Bindi was now unwrapping the smaller gift that had been taped on top of the box. It was a video game to accompany the console: Sonic the Hedgehog.
“What’s a . . .” He hesitated. “Hedgehog?”
“It’s a small animal, about this big.” Eddie held up his hands to show the size. “It’s covered in—what?” He looked at Madeline, and she shrugged. “Like quills. Do you know what a porcupine is?”
“Yes!” Bindi answered, excited that he knew it.
“Well, it’s like a miniature porcupine with little spiky things instead of hair.” He turned to Madeline again. She could only think of comparing it to a mole or groundhog, which didn’t seem particularly helpful. She shook her head and shrugged again.
“Does it look like this?” Bindi showed them both the video-game cover.
“No, nothing like that,” Eddie said, then asked Madeline, “Where’s your encyclopedia?”
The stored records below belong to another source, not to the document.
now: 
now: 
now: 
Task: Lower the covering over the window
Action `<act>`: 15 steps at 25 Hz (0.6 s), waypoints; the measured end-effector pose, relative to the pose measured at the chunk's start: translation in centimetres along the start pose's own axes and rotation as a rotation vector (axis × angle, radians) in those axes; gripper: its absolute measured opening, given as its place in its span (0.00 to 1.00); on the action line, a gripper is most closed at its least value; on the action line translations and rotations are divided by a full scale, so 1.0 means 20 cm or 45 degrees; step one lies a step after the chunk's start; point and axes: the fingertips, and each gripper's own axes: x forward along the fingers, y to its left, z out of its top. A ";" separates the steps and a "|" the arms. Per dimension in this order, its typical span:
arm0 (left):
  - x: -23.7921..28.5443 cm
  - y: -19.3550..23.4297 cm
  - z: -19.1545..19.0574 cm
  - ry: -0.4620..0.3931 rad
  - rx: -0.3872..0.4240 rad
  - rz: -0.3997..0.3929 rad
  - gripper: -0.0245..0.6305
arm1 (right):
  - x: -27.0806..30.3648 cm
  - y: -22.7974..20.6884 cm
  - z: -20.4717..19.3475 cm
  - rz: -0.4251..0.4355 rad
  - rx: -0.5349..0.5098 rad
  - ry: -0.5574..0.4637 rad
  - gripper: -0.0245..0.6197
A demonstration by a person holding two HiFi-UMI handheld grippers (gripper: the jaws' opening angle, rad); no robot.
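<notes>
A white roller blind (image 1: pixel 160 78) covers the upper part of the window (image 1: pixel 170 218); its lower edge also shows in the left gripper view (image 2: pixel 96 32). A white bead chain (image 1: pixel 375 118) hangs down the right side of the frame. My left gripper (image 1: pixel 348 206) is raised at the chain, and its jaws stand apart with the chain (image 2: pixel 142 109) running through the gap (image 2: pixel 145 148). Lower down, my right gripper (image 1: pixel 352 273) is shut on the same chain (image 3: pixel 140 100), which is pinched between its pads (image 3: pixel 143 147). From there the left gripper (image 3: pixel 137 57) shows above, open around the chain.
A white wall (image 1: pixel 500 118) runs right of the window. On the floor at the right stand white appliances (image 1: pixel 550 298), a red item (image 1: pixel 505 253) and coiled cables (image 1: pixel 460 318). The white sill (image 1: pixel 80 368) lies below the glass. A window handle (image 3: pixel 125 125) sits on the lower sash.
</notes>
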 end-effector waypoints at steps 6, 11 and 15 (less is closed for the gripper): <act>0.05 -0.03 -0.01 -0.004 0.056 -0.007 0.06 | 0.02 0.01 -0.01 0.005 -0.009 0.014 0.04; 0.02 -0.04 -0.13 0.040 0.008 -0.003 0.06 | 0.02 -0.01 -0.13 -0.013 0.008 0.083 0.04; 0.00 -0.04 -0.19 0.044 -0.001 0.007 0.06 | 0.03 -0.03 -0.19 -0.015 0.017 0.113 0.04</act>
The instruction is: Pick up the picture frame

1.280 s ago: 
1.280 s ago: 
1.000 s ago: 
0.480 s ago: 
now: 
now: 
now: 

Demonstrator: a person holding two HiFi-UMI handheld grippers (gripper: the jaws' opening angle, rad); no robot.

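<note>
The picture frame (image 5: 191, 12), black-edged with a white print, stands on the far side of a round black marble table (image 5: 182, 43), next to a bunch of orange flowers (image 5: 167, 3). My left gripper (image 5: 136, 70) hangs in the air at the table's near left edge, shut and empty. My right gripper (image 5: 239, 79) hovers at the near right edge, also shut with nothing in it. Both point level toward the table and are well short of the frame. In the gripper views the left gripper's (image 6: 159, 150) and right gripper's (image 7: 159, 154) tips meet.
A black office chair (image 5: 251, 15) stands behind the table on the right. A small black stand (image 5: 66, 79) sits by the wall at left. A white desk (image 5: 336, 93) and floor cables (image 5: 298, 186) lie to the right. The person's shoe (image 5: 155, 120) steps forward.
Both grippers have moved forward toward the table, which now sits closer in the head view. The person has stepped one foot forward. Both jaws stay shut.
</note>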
“I don’t have one,” she said, almost defensively. “You’re the nerd.”
“I love encyclopedias,” Bindi chimed in. “There was a set at my school. In the library. They didn’t allow us to borrow them, but I could look at lunchtime or before school. Sometimes I went during recess if I thought of a question.”
Eddie put his hand out and Bindi stared at it.
“Give me five.”
Bindi tapped Eddie’s hand with his fingers. Madeline laughed.
“Bindi, when your uncle graduated from high school, unlike the other kids, who wanted cars and who knows what else, he asked for—what was it?”
“The World Book Encyclopedia set, of course. I still use it all the time. I used it yesterday, in fact.”
“Ah, yes. The World Book Encyclopedia. That’s what your uncle wanted for his high school graduation!”
“And you got it for me.”
“That I did.”
“When’s your birthday, Bindi?” asked Edward.
“January 29, 1985.”
“Well, then, you might just be in luck.”
Madeline looked around the living room, at the carefully arranged stacks of architecture and design books, the vases, and the small pieces of sculpture that decorated her bookcase. She’d designed it herself, knowing exactly what would go where. She couldn’t imagine an unwieldy encyclopedia set lining one of the shelves. No, it would have to go in Bindi’s room. And for the first time in weeks, since Barcelona, as a matter of fact, the thought of returning to work truly took hold. But she had the catalogs of Spanish tiles to inspire her and the patternwork of the fabrics she’d bought in India. She was already imagining turning select motifs into stencils she would use to decorate some of the walls and the yoga studio by the pool. Bindi pulled a Rubik’s Cube from his stocking. He seemed intrigued, spinning it around in his hand. Work would be waiting for her tomorrow, and the next day, and the day after that. But so would he. She would figure it out and catch up on both somehow. She wasn’t alone. Everything was about to be different, and different would be good.